12pm, Tuesday 20 October 2026

 

We’re delighted to welcome Smart Pups to the conference program, along with some of their amazing assistance dogs.

Attendees will also hear firsthand from a Smart Pups family as they share their personal journey and the impact a Smart Pups Assistance Dog has had on their daily life. Learn more about Smart Pups below.

Since 2011, Smart Pups has grown from one dedicated trainer to become one of Australia’s leading providers of assistance dogs for children with special needs.

Founded by Patricia McAlister, Smart Pups began with a simple but powerful goal: to change the lives of children and families through the life-changing support of highly trained assistance dogs. With more than 30 years of dog training and behavioural expertise, Patricia recognised a significant gap in Australia when asked to train a dog for a child using a wheelchair.

Determined to create meaningful change, Patricia completed a five-month internship in the United States with 4 Paws for Ability, learning specialised training methods for autism assistance, seizure response, mobility and multipurpose service dogs, before returning to Australia to establish Smart Pups on the Sunshine Coast in Queensland.

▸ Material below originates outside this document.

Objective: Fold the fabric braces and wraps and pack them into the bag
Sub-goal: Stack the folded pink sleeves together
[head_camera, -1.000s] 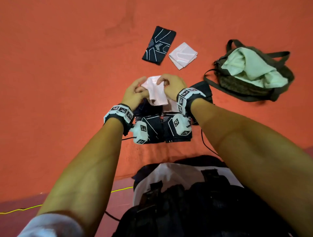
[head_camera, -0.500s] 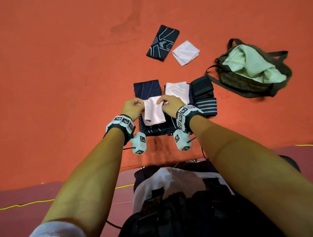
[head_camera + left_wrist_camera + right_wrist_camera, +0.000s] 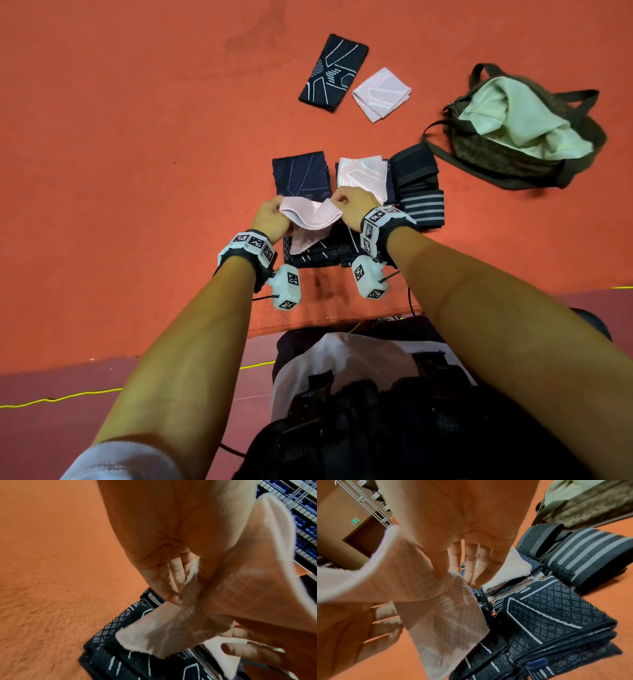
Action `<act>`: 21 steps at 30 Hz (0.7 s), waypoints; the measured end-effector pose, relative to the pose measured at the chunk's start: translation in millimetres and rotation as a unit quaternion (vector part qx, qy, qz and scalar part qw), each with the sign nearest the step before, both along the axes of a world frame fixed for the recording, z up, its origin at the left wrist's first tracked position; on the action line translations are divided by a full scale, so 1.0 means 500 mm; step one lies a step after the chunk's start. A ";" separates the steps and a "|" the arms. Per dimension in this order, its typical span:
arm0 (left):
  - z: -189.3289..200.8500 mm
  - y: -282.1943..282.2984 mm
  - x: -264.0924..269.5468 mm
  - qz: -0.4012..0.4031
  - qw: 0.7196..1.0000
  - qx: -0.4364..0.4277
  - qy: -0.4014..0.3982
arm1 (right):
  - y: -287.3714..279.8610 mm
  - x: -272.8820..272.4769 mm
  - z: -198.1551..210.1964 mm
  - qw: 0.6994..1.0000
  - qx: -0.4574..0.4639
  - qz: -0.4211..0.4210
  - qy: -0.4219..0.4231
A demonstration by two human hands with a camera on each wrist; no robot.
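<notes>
Your left hand (image 3: pixel 272 217) and right hand (image 3: pixel 352 205) each pinch an end of a pale pink brace (image 3: pixel 310 221), fingers curled, above folded dark braces (image 3: pixel 318 253); the bag (image 3: pixel 520 161) lies open toward the floor's far right.

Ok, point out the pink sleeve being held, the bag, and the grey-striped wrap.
pink sleeve (image 3: pixel 313 216): head view, middle of the sagging top fold.
bag (image 3: pixel 486 154): head view, patterned outer wall.
grey-striped wrap (image 3: pixel 422 208): head view, centre of the striped face.

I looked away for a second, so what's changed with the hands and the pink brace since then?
Both hands, left hand and right hand, drew the pink brace back toward the body, uncovering the folded pieces behind it, and spread it wider between them. Neither let go. The bag and the two braces beyond the pile lie as before.
</notes>
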State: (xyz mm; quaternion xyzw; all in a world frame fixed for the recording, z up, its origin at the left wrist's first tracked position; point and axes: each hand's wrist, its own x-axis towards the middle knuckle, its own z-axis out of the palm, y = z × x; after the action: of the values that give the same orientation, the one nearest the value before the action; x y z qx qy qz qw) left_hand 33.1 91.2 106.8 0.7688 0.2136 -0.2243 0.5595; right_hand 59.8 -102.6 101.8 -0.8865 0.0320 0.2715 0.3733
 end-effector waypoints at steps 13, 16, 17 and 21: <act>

Since then, Smart Pups has successfully placed more than 350 assistance dogs with families across Australia, helping break down barriers and opening up a world of possibilities for children living with autism, epilepsy, diabetes, mobility conditions and other complex medical or developmental needs. 

But what makes Smart Pups truly unique is that every dog is individually trained to meet the specific needs of the child they will support.

No two children are the same, and neither are our dogs.

Each Smart Pup undergoes an intensive training journey of approximately 18 months, beginning with early socialisation, confidence building, public access training, obedience, enrichment and advanced task work. Toward the later stages of training, dogs are carefully matched to a child based on temperament, lifestyle, environment and clinical needs. From there, our team refines task-specific training to suit that child’s daily challenges and goals. 

Depending on the child’s needs, a Smart Pup may be trained to:

  • Track and locate a child who has wandered
  • Interrupt repetitive or escalating behaviours
  • Provide grounding and emotional regulation during distress
  • Alert to seizure activity or changes in diabetic episodes
  • Retrieve dropped items or assist with mobility tasks
  • Support transitions into school, community and public spaces
  • Increase confidence, independence and family participation in everyday life

For many families, a Smart Pup becomes so much more than an assistance dog - they become a bridge to the outside world, a calming presence, a source of confidence, and a trusted best friend.

At our events, one of the most powerful moments is hearing directly from recipient families as they share their journey - stories of children who had previously been isolated, unable to attend school, fearful of leaving the home, struggling with anxiety, meltdowns, or safety concerns… and how their Smart Pup helped transform everyday life.

These stories speak of children catching trains, visiting cafés, returning to school, joining community activities, sleeping better, feeling safer, and reconnecting with life in ways once thought impossible.

As a registered not-for-profit charity, Smart Pups relies heavily on community support, sponsorships, partnerships, grants and donations to continue this life-changing work.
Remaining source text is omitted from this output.